• **WORK TO COMPLETE**:
Images in the entries are to be skipped, and everything else is to be written out exactly.
Start of MATERIAL PROVIDED
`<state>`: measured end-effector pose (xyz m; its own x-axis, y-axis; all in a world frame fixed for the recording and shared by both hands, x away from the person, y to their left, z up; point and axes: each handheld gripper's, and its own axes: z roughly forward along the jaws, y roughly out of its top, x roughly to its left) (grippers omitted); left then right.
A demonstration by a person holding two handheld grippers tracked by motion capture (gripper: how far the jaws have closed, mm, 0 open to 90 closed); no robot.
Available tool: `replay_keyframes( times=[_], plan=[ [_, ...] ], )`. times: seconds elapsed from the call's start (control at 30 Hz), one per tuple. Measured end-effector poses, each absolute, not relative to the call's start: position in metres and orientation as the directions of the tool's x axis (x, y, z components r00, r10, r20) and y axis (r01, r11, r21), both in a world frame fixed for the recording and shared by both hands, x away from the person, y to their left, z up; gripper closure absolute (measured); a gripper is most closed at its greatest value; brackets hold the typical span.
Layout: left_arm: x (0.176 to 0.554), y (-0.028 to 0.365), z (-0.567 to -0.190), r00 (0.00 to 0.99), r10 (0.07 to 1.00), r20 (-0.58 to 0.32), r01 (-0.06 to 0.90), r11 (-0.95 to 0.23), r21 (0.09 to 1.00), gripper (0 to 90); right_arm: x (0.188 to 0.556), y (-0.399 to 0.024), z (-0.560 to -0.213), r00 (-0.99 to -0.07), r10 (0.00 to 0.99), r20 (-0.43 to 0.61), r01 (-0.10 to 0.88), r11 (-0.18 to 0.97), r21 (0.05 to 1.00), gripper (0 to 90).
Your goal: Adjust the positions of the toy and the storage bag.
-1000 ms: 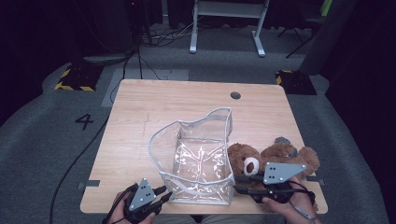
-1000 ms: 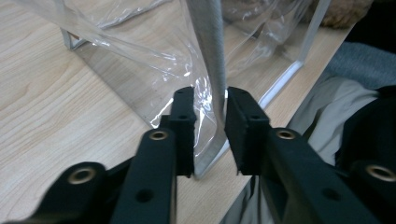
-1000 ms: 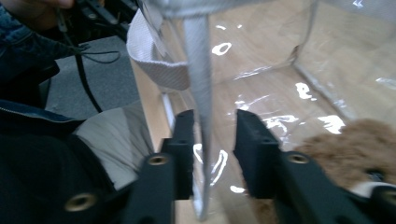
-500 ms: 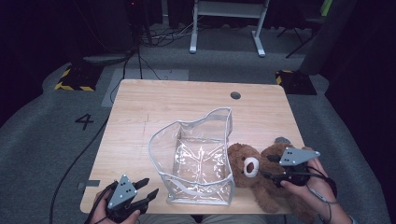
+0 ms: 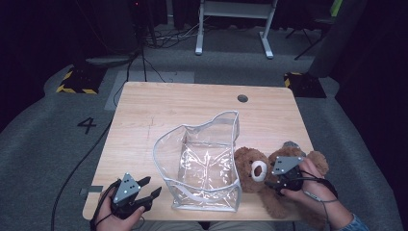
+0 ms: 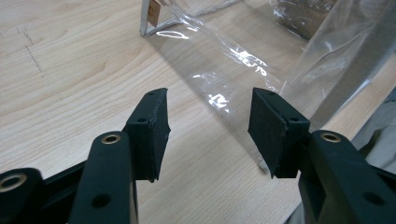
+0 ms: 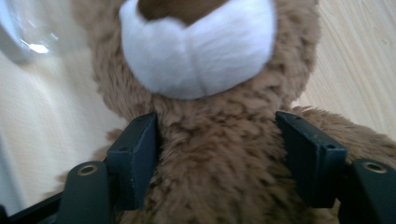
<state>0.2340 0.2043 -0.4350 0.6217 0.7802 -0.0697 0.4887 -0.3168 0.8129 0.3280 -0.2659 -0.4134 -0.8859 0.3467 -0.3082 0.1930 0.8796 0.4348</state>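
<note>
Left side first. The left gripper [image 5: 149, 191] is sitting at the near left corner of the table [image 5: 144, 115], just left of the clear plastic bag [image 5: 202, 163] and pointing toward it. Its jaws have just been opening and are standing spread with nothing between them; in the left gripper view the bag's lower side wall [image 6: 243, 65] is lying just ahead of the pads [image 6: 156, 126], apart from them.

Centre. The bag is standing upright with its mouth facing up and gaping wide, its far wall rising higher than the near one. Nothing is showing inside it.

Right side. The teddy bear [image 5: 260, 173] is lying on the table with its head touching the bag's right wall and its body stretching away to the right, so its long axis is running roughly across the table, head toward the bag. The right gripper [image 5: 270, 184] is coming at the bear's neck. Its jaws have just been opening too, and in the right gripper view they are straddling the fur below the white muzzle [image 7: 196, 46]; the left pad [image 7: 142, 154] is brushing the fur, but I judge this as not yet a pinch.

Relation that matters: the bag's mouth is lying left of and above the bear, and the right hand is the nearer one. The lift will likely need to clear the bag's right rim.
</note>
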Motion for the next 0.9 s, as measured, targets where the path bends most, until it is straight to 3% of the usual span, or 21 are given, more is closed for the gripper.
replay_keyframes(
  times=[0.1,0.7,0.8,0.9],
  plan=[
    [0.236,0.205,-0.437,0.619,0.782,-0.08,0.497,-0.31,0.811,47.1,0.334,-0.259,-0.423,-0.888,0.316,-0.335,0.171,0.901,0.399,26.2],
    [0.24,0.205,-0.446,0.618,0.779,-0.102,0.509,-0.298,0.808,46.0,0.366,-0.253,-0.438,-0.927,0.279,-0.252,0.198,0.932,0.305,30.7],
    [0.24,0.205,-0.447,0.621,0.777,-0.104,0.514,-0.303,0.803,45.9,0.369,-0.252,-0.437,-0.928,0.298,-0.224,0.225,0.927,0.3,28.8],
    [0.241,0.205,-0.448,0.622,0.776,-0.105,0.514,-0.303,0.802,46.0,0.37,-0.246,-0.432,-0.936,0.258,-0.239,0.193,0.945,0.266,24.6]
  ],
)
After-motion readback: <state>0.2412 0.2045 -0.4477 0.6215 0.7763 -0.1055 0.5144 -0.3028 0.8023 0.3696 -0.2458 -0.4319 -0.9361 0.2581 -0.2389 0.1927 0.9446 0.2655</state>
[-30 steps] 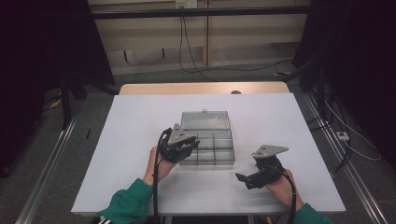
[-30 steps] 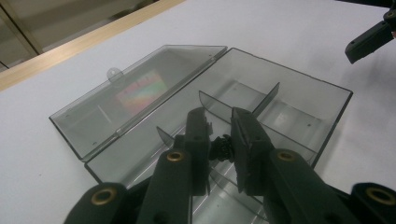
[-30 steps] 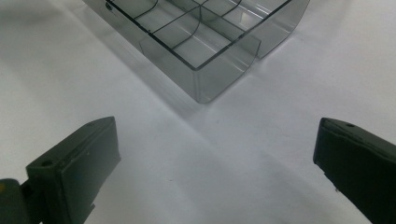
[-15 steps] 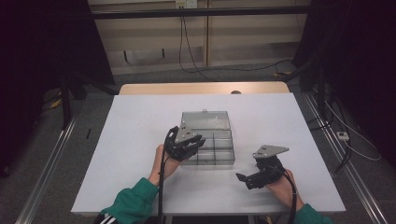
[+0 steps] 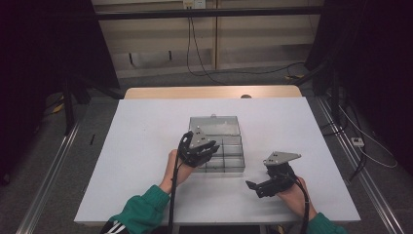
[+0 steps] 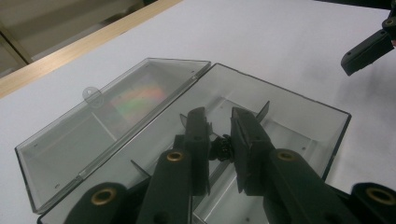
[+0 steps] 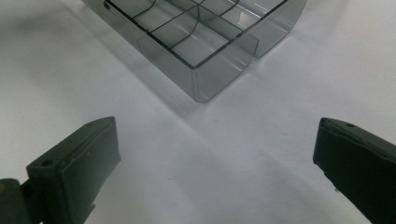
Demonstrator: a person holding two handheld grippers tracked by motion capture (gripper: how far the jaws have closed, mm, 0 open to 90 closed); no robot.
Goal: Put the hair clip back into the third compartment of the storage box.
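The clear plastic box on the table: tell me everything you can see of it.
The clear plastic box is a smoky, see-through organiser lying on the white table with its hinged lid folded fully open and flat behind it. Thin partitions split the base into compartments, which look bare where visible. The lid has a small tab on its far edge. The left gripper reaches in over the base, its fingers pinching a small dark object.

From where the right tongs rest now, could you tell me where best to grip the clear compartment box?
Probably the near rounded corner wall of the clear compartment box, approached from above, one pad inside and one outside. The walls are thin and upright, the lid lies open behind, and the right tongs stand wide open, facing that corner.
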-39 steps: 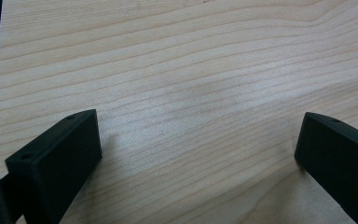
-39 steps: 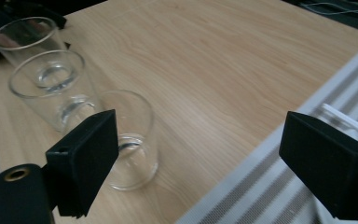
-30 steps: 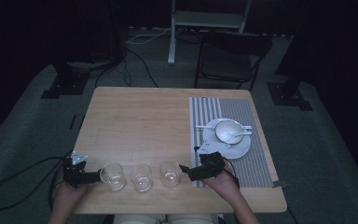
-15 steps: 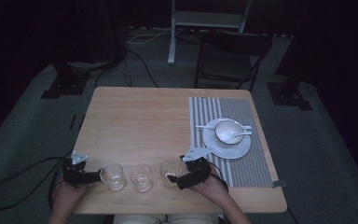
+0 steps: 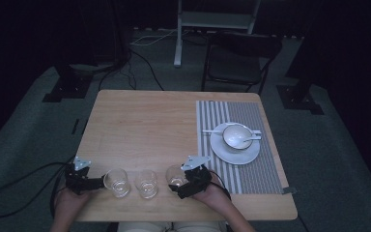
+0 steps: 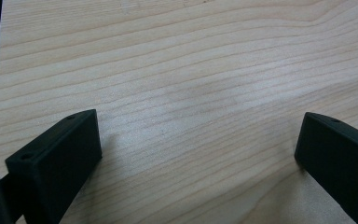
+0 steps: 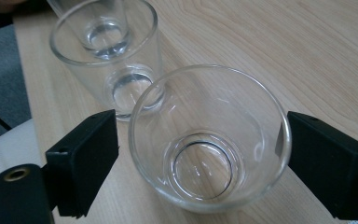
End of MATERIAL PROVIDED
• **YOUR RESPONSE**:
`<state>`: measured end-effector pose (xyz m; its own x-axis, y-axis; all in a world frame fixed for the recording and shared by both hands, x away from the person, y to their left, z up; point and axes: each handheld gripper's, and its own axes: z roughly forward along the jaws, y roughly out of its top, x roughly to its left) (grippers omitted); left then right.
A demonstration by a person holding two handheld grippers tracked by motion capture (gripper: how far the jaws have closed, mm, 0 open to 90 closed); no robot.
Available tool: `replay_keyframes( times=[_], plan=[ [_, ...] ], )`. times: seconds elapsed from the call's start (control at 30 Hz), one per tuple. Measured end-effector poses, each absolute, not relative to the call's start: position in metres and orientation as the directions of the tool's x axis (x, y, z components r00, r10, r20) and y axis (r01, r11, r21), both in a world frame fixed for the recording and shared by both hands, x away from the person, y to their left, z up; gripper closure absolute (measured); a gripper is most closed at its greatest value; brackets hold the typical span.
Layout: left_arm: x (0.176 to 0.554), y (-0.028 to 0.365), z (-0.567 to -0.190), r00 (0.00 to 0.99), r10 (0.07 to 1.00), r20 (-0.58 to 0.32), r01 (-0.06 to 0.90), r11 (-0.95 to 0.23), r21 (0.09 to 1.00), gripper (0 to 90); right_arm: x (0.188 to 0.556), y (-0.399 to 0.024), z (-0.560 to -0.213), r00 (-0.99 to -0.07), r10 (0.00 to 0.99), r20 (-0.43 to 0.61), r01 (-0.10 to 0.88), r11 (-0.18 to 0.97), r21 (0.05 to 1.00), gripper (0 to 90).
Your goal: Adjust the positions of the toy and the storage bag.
-1000 ms: 
-1000 ms: 
-1000 ms: 
-500 ms: 
+0 ms: 
+0 ms: 
+0 ms: 
<state>0.2340 0.2043 -0.4350 0.6217 0.7802 -0.0697 0.4887 -0.3168 0.8129 0.3280 -0.2659 -0.4134 -0.8859 0.3467 -0.3082 0.1930 0.8796 0.4348</state>
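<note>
Left side first. The left gripper [image 5: 149, 191] is sitting at the near left corner of the table [image 5: 144, 115], just left of the clear plastic bag [image 5: 202, 163] and pointing toward it. Its jaws have just been opening and are standing spread with nothing between them; in the left gripper view the bag's lower side wall [image 6: 243, 65] is lying just ahead of the pads [image 6: 156, 126], apart from them.

Centre. The bag is standing upright with its mouth facing up and gaping wide, its far wall rising higher than the near one. Nothing is showing inside it.

Right side. The teddy bear [image 5: 260, 173] is lying on the table with its head touching the bag's right wall and its body stretching away to the right, so its long axis is running roughly across the table, head toward the bag. The right gripper [image 5: 270, 184] is coming at the bear's neck. Its jaws have just been opening too, and in the right gripper view they are straddling the fur below the white muzzle [image 7: 196, 46]; the left pad [image 7: 142, 154] is brushing the fur, but I judge this as not yet a pinch.

Relation that matters: the bag's mouth is lying left of and above the bear, and the right hand is the nearer one. The lift will likely need to clear the bag's right rim.
</note>
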Motion for the next 0.9 s, as measured, targets where the path bends most, until it is straight to 3% of the usual span, or 21 are given, more is closed for the gripper.
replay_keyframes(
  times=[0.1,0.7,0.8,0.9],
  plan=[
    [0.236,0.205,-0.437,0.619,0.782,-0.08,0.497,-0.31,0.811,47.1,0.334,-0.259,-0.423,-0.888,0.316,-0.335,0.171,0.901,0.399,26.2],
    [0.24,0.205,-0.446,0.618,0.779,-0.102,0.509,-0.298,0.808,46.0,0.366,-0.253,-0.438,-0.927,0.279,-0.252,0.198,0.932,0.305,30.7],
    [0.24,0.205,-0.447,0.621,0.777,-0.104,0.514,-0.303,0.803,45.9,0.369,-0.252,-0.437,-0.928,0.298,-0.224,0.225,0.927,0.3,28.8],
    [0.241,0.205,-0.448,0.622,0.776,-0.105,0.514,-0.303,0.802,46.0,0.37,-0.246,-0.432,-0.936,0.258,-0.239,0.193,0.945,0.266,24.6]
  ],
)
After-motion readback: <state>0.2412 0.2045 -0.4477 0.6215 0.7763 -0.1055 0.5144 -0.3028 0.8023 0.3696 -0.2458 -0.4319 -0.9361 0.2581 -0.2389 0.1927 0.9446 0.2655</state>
[-30 steps] 
[-30 steps] 
[-30 steps] 
[-15 steps] 
[+0 steps] 
[+0 steps] 
[+0 steps] 
Demonstrator: a person holding two handheld grippers tracked by motion capture (gripper: how far the jaws have closed, mm, 0 open to 90 closed); no robot.
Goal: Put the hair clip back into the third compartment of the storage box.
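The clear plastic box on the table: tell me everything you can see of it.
The clear plastic box is a smoky, see-through organiser lying on the white table with its hinged lid folded fully open and flat behind it. Thin partitions split the base into compartments, which look bare where visible. The lid has a small tab on its far edge. The left gripper reaches in over the base, its fingers pinching a small dark object.

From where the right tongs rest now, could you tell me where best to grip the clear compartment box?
Probably the near rounded corner wall of the clear compartment box, approached from above, one pad inside and one outside. The walls are thin and upright, the lid lies open behind, and the right tongs stand wide open, facing that corner.
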-39 steps: 
-39 steps: 
-30 steps: 
-15 steps: 
+0 steps: 
+0 steps: 
+0 steps: 

The response to this exercise is now complete.